— WHAT YOU NEED TO DO —
Read the data and repeat it in full, exactly.

◆ ◆ ◆

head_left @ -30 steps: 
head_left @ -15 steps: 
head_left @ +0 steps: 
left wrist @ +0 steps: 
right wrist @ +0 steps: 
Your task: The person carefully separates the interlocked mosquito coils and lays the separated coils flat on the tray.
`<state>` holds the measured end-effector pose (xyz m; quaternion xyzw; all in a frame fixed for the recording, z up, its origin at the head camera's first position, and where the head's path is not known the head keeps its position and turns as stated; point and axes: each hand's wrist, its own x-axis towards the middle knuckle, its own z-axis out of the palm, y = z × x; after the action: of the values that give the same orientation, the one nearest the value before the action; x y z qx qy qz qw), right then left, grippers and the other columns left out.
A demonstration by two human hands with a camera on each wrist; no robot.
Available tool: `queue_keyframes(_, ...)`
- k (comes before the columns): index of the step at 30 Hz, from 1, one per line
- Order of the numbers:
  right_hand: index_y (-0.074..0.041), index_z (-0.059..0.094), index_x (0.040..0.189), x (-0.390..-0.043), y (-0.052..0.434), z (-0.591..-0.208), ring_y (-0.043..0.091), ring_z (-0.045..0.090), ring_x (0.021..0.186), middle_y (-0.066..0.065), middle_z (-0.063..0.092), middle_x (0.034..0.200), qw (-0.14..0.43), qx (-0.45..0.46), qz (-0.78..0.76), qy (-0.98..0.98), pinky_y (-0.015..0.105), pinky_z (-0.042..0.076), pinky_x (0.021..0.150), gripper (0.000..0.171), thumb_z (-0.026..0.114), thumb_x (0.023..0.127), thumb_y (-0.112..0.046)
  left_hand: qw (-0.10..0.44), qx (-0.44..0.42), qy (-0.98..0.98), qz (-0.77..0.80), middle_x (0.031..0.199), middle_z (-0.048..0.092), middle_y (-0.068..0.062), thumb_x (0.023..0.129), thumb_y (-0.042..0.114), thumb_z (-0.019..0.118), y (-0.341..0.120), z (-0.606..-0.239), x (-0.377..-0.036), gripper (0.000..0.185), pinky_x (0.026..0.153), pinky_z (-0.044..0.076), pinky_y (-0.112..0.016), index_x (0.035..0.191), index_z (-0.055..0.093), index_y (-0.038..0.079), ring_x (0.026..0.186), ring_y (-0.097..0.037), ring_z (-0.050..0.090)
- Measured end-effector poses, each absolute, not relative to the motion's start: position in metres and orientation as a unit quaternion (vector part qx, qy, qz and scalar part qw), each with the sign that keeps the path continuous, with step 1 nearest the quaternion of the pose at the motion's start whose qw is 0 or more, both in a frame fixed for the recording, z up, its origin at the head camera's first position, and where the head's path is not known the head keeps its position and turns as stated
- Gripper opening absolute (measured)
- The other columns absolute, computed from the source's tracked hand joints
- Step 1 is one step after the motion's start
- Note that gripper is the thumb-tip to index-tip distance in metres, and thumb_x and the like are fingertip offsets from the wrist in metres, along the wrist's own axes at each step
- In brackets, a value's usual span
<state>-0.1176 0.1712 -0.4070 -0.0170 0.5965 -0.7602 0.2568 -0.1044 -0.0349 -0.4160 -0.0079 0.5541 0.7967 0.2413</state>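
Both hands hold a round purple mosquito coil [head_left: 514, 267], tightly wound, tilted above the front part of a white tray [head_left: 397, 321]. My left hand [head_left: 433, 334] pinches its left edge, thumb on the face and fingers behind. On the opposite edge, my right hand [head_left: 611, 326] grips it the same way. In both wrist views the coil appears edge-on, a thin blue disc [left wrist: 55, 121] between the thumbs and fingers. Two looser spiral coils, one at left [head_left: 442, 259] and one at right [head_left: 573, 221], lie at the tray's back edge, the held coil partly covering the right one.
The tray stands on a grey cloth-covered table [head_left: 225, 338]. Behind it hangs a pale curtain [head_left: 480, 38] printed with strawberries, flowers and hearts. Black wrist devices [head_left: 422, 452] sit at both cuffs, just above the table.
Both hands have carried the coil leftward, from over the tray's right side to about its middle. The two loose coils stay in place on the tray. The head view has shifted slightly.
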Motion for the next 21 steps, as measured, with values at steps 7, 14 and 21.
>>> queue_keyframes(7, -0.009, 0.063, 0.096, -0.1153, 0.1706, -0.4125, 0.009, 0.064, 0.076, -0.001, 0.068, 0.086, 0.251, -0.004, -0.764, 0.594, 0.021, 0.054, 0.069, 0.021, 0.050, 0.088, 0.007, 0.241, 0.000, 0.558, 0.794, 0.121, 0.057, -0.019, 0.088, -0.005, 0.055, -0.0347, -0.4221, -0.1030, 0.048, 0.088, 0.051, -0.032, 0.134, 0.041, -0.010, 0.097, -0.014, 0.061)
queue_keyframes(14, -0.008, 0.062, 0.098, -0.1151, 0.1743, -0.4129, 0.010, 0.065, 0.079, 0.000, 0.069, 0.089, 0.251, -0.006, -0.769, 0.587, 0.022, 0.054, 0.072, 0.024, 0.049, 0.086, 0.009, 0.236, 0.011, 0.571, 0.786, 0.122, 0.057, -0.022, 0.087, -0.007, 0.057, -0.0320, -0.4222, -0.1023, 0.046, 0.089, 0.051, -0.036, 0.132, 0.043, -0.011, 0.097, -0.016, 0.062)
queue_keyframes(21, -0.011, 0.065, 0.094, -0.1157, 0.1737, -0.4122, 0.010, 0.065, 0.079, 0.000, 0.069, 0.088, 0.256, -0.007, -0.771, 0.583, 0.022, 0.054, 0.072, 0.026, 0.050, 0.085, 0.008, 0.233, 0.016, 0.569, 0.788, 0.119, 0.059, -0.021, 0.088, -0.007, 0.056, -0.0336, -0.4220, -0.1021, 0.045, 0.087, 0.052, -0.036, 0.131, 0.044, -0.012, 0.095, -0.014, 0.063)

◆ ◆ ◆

— EXPECTED ANSWER —
head_left @ -30 steps: 
head_left @ -15 steps: 
head_left @ +0 steps: 
left wrist @ +0 steps: 
right wrist @ +0 steps: 
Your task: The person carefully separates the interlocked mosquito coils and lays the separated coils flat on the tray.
`<state>` holds the measured end-effector pose (xyz m; quaternion xyzw; all in a frame fixed for the recording, z up, its origin at the head camera's first position, and where the head's path is not known the head keeps its position and turns as stated; point and axes: each hand's wrist, its own x-axis towards the middle knuckle, its own z-axis out of the palm, y = z × x; after the action: of the values that give the same orientation, the one nearest the value before the action; x y z qx qy qz qw), right then left, grippers and the other columns left out.
A demonstration by two human hands with a camera on each wrist; no robot.
Available tool: `queue_keyframes(_, ...)`
- k (comes before the columns): index of the step at 30 Hz, from 1, one per line
- Order of the numbers:
  right_hand: index_y (-0.074..0.041), index_z (-0.059..0.094), index_x (0.040..0.189), x (-0.390..-0.043), y (-0.052..0.434), z (-0.591..-0.208), ring_y (-0.043..0.091), ring_z (-0.045..0.090), ring_x (0.021..0.186), middle_y (-0.066..0.065), middle_z (-0.063..0.092), middle_x (0.034..0.200), qw (-0.14..0.43), qx (-0.45..0.46), qz (-0.78..0.76), qy (-0.98..0.98), pinky_y (-0.015..0.105), pinky_z (-0.042..0.076), pinky_x (0.021..0.150), gripper (0.000..0.171), thumb_z (-0.026..0.114), thumb_x (0.023..0.127), thumb_y (-0.112..0.046)
  left_hand: qw (-0.10..0.44), qx (-0.44..0.42), qy (-0.98..0.98), qz (-0.77..0.80), middle_x (0.031..0.199), middle_z (-0.048..0.092), middle_y (-0.068..0.062), thumb_x (0.023..0.129), thumb_y (-0.042..0.114), thumb_z (-0.019..0.118), y (-0.341..0.120), z (-0.606..-0.239), x (-0.377..-0.036), gripper (0.000..0.185), pinky_x (0.026..0.153), pinky_z (-0.044..0.076), pinky_y (-0.112..0.016), index_x (0.035..0.191), index_z (-0.055..0.093), index_y (-0.038..0.079), ring_x (0.026..0.186), ring_y (-0.097..0.037), ring_z (-0.050..0.090)
- Measured end-effector poses, each absolute, not relative to the motion's start: position in metres and orientation as a unit quaternion (vector part qx, qy, qz and scalar part qw), each with the sign that keeps the path continuous, with step 1 nearest the quaternion of the pose at the motion's start whose qw is 0 or more, both in a frame fixed for the recording, z up, its origin at the head camera's first position, and where the head's path is not known the head keeps its position and turns as stated
- Gripper opening absolute (measured)
- The other columns absolute, computed from the source's tracked hand joints
- Step 1 is one step after the motion's start
- Note that gripper is the thumb-tip to index-tip distance in metres, and thumb_x and the like are fingertip offsets from the wrist in metres, along the wrist's own axes at each step
- In brackets, a value's usual span
<state>-0.1176 0.1712 -0.4070 -0.0170 0.5965 -0.7602 0.2568 -0.1044 -0.0349 -0.4160 -0.0079 0.5541 0.7967 0.2413</state>
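Both hands hold a round purple mosquito coil [head_left: 514, 267], tightly wound, tilted above the front part of a white tray [head_left: 397, 321]. My left hand [head_left: 433, 334] pinches its left edge, thumb on the face and fingers behind. On the opposite edge, my right hand [head_left: 611, 326] grips it the same way. In both wrist views the coil appears edge-on, a thin blue disc [left wrist: 55, 121] between the thumbs and fingers. Two looser spiral coils, one at left [head_left: 442, 259] and one at right [head_left: 573, 221], lie at the tray's back edge, the held coil partly covering the right one.
The tray stands on a grey cloth-covered table [head_left: 225, 338]. Behind it hangs a pale curtain [head_left: 480, 38] printed with strawberries, flowers and hearts. Black wrist devices [head_left: 422, 452] sit at both cuffs, just above the table.
Both hands have carried the coil leftward, from over the tray's right side to about its middle. The two loose coils stay in place on the tray. The head view has shifted slightly.
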Motion for the next 21 steps, as measured, with values at steps 7, 14 and 21.
>>> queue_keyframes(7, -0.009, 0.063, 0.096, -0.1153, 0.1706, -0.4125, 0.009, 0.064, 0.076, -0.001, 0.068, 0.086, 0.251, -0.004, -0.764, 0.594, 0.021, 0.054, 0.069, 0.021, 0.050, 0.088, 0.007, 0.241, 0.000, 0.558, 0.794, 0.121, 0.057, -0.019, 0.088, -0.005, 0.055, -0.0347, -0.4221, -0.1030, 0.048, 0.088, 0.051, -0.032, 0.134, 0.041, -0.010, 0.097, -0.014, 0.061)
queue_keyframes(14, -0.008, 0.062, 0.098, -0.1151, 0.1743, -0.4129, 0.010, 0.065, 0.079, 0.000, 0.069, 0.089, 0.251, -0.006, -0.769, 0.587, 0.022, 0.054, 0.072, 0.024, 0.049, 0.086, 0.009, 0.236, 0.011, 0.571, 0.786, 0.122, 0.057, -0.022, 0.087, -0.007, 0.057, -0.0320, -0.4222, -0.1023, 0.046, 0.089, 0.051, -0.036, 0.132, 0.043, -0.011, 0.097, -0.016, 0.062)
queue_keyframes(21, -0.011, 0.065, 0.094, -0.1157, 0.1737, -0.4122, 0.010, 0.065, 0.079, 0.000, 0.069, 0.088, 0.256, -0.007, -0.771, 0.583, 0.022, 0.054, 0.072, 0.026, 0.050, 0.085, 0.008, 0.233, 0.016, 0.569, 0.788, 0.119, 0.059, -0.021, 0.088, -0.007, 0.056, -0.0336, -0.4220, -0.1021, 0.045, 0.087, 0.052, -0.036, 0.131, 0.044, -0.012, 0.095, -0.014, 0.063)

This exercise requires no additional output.